§ Exercise aim
Full transcription, minus images: write out the listing below exactly as it appears.

§ Recorded data
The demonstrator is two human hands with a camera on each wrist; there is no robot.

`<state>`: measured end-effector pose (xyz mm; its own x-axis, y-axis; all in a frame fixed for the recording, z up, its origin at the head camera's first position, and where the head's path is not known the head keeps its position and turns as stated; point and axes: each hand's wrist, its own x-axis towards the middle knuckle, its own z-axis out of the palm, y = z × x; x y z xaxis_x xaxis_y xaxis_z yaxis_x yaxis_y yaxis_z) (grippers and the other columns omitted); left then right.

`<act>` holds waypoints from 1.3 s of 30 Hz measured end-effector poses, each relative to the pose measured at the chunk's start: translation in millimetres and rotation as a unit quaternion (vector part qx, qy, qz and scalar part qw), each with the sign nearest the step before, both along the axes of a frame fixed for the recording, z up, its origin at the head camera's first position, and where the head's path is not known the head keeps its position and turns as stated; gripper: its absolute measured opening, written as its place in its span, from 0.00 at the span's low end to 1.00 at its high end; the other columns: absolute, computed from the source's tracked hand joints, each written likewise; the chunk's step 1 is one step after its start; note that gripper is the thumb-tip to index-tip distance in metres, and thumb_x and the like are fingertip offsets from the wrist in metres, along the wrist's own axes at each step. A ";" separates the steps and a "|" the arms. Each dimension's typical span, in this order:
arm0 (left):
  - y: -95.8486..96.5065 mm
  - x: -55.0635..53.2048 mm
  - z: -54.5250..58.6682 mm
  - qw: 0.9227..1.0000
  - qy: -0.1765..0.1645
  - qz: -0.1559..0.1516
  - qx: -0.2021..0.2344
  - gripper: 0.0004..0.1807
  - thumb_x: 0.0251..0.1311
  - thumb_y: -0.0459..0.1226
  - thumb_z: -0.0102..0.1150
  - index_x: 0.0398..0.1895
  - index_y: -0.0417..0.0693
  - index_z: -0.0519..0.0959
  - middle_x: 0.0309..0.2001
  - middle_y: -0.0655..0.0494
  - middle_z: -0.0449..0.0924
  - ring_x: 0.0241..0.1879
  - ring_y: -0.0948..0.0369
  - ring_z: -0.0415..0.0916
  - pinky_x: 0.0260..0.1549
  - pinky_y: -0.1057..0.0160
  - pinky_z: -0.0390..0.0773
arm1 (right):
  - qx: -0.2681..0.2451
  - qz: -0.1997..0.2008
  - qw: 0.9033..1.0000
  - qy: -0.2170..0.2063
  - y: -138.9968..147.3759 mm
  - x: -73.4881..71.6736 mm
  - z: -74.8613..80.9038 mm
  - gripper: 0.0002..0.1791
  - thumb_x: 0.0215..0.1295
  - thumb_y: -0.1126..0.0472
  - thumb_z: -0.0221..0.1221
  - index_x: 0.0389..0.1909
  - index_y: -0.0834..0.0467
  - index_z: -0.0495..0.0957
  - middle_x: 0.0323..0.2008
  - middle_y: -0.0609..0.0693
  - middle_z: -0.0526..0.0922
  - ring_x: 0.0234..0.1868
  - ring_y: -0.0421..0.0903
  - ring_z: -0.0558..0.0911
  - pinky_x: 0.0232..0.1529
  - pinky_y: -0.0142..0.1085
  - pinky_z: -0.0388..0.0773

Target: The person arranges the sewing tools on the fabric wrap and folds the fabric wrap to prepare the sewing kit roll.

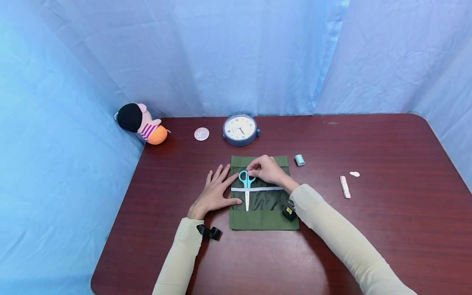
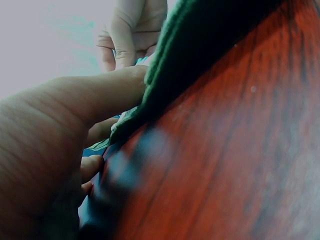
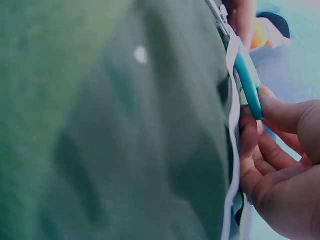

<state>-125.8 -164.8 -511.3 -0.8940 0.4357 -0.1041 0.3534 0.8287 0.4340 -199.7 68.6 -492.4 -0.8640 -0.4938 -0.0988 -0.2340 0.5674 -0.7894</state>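
Observation:
A green fabric pouch (image 1: 265, 221) lies open on the table, a white elastic band (image 1: 267, 188) running across its middle. Scissors with turquoise handles (image 1: 247, 178) lie on its left side, blades toward the front and passing under the band. My right hand (image 1: 266, 169) pinches the right handle loop between thumb and fingers; the right wrist view shows the turquoise handle (image 3: 248, 85) in that grip. With fingers spread, my left hand (image 1: 215, 194) rests at the pouch's left edge. Its thumb (image 2: 107, 92) touches the fabric edge in the left wrist view.
Behind the pouch stand a round blue clock (image 1: 240, 129) and a shiny disc (image 1: 201, 134), with a plush toy (image 1: 141, 123) at the back left corner. To the right are a thread spool (image 1: 300, 160), a folded pinkish strip (image 1: 345, 187) and small white pieces (image 1: 355, 174).

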 end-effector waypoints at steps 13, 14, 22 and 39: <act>-0.6 1.7 3.7 1.000 0.004 0.008 0.020 0.46 0.55 0.59 0.69 0.75 0.55 0.65 0.82 0.45 0.44 0.82 0.44 0.38 0.76 0.34 0.40 | 0.026 0.015 0.999 0.024 -1.5 2.6 0.4 0.08 0.66 0.60 0.65 0.42 0.58 0.88 0.37 0.52 0.90 0.35 0.43 0.85 0.42 0.39 0.82; -0.8 2.4 4.8 0.999 0.016 0.011 0.027 0.44 0.55 0.57 0.70 0.73 0.54 0.68 0.81 0.45 0.47 0.81 0.43 0.40 0.75 0.34 0.43 | 0.027 0.017 0.999 0.024 -1.5 2.6 0.8 0.08 0.66 0.60 0.65 0.42 0.58 0.88 0.37 0.52 0.90 0.35 0.43 0.85 0.42 0.39 0.82; 10.2 0.9 13.0 0.986 0.148 -0.013 0.069 0.22 0.52 0.46 0.75 0.49 0.47 0.86 0.52 0.48 0.78 0.56 0.48 0.66 0.55 0.46 0.65 | 0.030 0.019 0.999 0.021 1.3 2.3 0.7 0.08 0.67 0.61 0.64 0.43 0.58 0.87 0.37 0.52 0.89 0.35 0.43 0.84 0.42 0.39 0.81; 27.1 -5.6 13.0 0.985 0.155 -0.064 0.028 0.10 0.55 0.44 0.73 0.37 0.49 0.89 0.35 0.56 0.85 0.39 0.58 0.70 0.45 0.57 0.70 | 0.039 0.025 0.999 0.003 3.0 3.3 0.3 0.07 0.68 0.60 0.63 0.42 0.57 0.86 0.35 0.51 0.87 0.32 0.41 0.81 0.39 0.36 0.78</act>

§ Response to the exercise
The demonstrator is two human hands with a camera on each wrist; there is no robot.

`<state>`: measured end-effector pose (xyz mm; its own x-axis, y-axis; all in a frame fixed for the recording, z up, its origin at the head camera's first position, and where the head's path is not known the head keeps its position and turns as stated; point and axes: each hand's wrist, its own x-axis towards the middle knuckle, its own z-axis out of the palm, y = z × x; x y z xaxis_x xaxis_y xaxis_z yaxis_x yaxis_y yaxis_z) (grippers and the other columns omitted); left then right.

`<act>` holds waypoints from 1.3 s of 30 Hz measured end-effector poses, each relative to the pose measured at the chunk's start: translation in millimetres and rotation as a unit quaternion (vector part qx, qy, qz and scalar part qw), each with the sign nearest the step before, both along the axes of a frame fixed for the recording, z up, its origin at the head camera's first position, and where the head's path is not known the head keeps its position and turns as stated; gripper: its absolute measured opening, written as its place in its span, from 0.00 at the span's low end to 1.00 at its high end; the other columns: absolute, computed from the source's tracked hand joints, each written likewise; the chunk's step 1 is one step after its start; note that gripper is the thumb-tip to index-tip distance in metres, and thumb_x and the like are fingertip offsets from the wrist in metres, along the wrist's own axes at each step. A ";" separates the steps and a "|" the arms. Each dimension's typical span, in this order:
arm0 (left):
  - y: -95.8486..96.5065 mm
  - x: -55.0635..53.2048 mm
  - z: -54.5250..58.6682 mm
  - qw: 0.9227..1.0000
  - qy: -0.1765..0.1645
  - qz: -0.1559..0.1516
  - qx: -0.2021..0.2344
  - gripper: 0.0004..0.1807
  - thumb_x: 0.0251..0.1311
  - thumb_y: -0.0459..0.1226
  - thumb_z: -0.0102..0.1150
  - index_x: 0.0398..0.1895
  - index_y: -0.0417..0.0693
  - index_z: -0.0519..0.0959
  - middle_x: 0.0309..0.2001
  - middle_y: -0.0655..0.0494
  - middle_z: -0.0449..0.0924
  - ring_x: 0.0241..0.1879
  - ring_y: -0.0948..0.0369
  - ring_z: -0.0415..0.0916
  - pinky_x: 0.0260..0.1549
  - pinky_y: -0.1057..0.0160
  - pinky_z: -0.0390..0.0773
arm1 (right):
  - qx: -0.2681..0.2451
  - qz: -0.1997..0.2008
  - qw: 0.9033..1.0000
  - qy: -0.2170..0.2063
  - y: -138.9968..147.3759 mm
  - x: -73.4881..71.6736 mm
  - z: -74.8613..80.9038 mm
  - gripper: 0.0002..0.1791
  - thumb_x: 0.0215..0.1295
  - thumb_y: -0.1126..0.0472
  - thumb_z: -0.0221..0.1221
  - index_x: 0.0389..0.1909
  - index_y: -0.0834..0.0467
  - index_z: -0.0495..0.0957
  - middle_x: 0.0323..0.2008
  - middle_y: -0.0609..0.0693
  - middle_z: -0.0526..0.0922
  - ring_x: 0.0234..0.1868
  - ring_y: -0.0421..0.0903
  - ring_z: -0.0558..0.0911
  - pinky_x: 0.0232..0.1529
  - pinky_y: -0.0142..0.1085
  - pinky_z: -0.0388..0.0773

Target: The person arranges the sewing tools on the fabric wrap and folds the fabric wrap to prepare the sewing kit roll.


<state>-125.8 -164.8 -511.3 -0.8940 0.4357 -0.1041 0.3534 0.8287 0.4340 -199.7 68.6 -492.4 -0.8640 -0.4938 -0.0988 -0.2340 0.5674 -0.7894</state>
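Observation:
A green fabric pouch (image 1: 265, 221) lies open on the table, a white elastic band (image 1: 267, 188) running across its middle. Scissors with turquoise handles (image 1: 247, 178) lie on its left side, blades toward the front and passing under the band. My right hand (image 1: 266, 169) pinches the right handle loop between thumb and fingers; the right wrist view shows the turquoise handle (image 3: 248, 85) in that grip. With fingers spread, my left hand (image 1: 215, 194) rests at the pouch's left edge. Its thumb (image 2: 107, 92) touches the fabric edge in the left wrist view.
Behind the pouch stand a round blue clock (image 1: 240, 129) and a shiny disc (image 1: 201, 134), with a plush toy (image 1: 141, 123) at the back left corner. To the right are a thread spool (image 1: 300, 160), a folded pinkish strip (image 1: 345, 187) and small white pieces (image 1: 355, 174).
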
 end-effector waypoints at steps 13, 14, 22 and 39: <act>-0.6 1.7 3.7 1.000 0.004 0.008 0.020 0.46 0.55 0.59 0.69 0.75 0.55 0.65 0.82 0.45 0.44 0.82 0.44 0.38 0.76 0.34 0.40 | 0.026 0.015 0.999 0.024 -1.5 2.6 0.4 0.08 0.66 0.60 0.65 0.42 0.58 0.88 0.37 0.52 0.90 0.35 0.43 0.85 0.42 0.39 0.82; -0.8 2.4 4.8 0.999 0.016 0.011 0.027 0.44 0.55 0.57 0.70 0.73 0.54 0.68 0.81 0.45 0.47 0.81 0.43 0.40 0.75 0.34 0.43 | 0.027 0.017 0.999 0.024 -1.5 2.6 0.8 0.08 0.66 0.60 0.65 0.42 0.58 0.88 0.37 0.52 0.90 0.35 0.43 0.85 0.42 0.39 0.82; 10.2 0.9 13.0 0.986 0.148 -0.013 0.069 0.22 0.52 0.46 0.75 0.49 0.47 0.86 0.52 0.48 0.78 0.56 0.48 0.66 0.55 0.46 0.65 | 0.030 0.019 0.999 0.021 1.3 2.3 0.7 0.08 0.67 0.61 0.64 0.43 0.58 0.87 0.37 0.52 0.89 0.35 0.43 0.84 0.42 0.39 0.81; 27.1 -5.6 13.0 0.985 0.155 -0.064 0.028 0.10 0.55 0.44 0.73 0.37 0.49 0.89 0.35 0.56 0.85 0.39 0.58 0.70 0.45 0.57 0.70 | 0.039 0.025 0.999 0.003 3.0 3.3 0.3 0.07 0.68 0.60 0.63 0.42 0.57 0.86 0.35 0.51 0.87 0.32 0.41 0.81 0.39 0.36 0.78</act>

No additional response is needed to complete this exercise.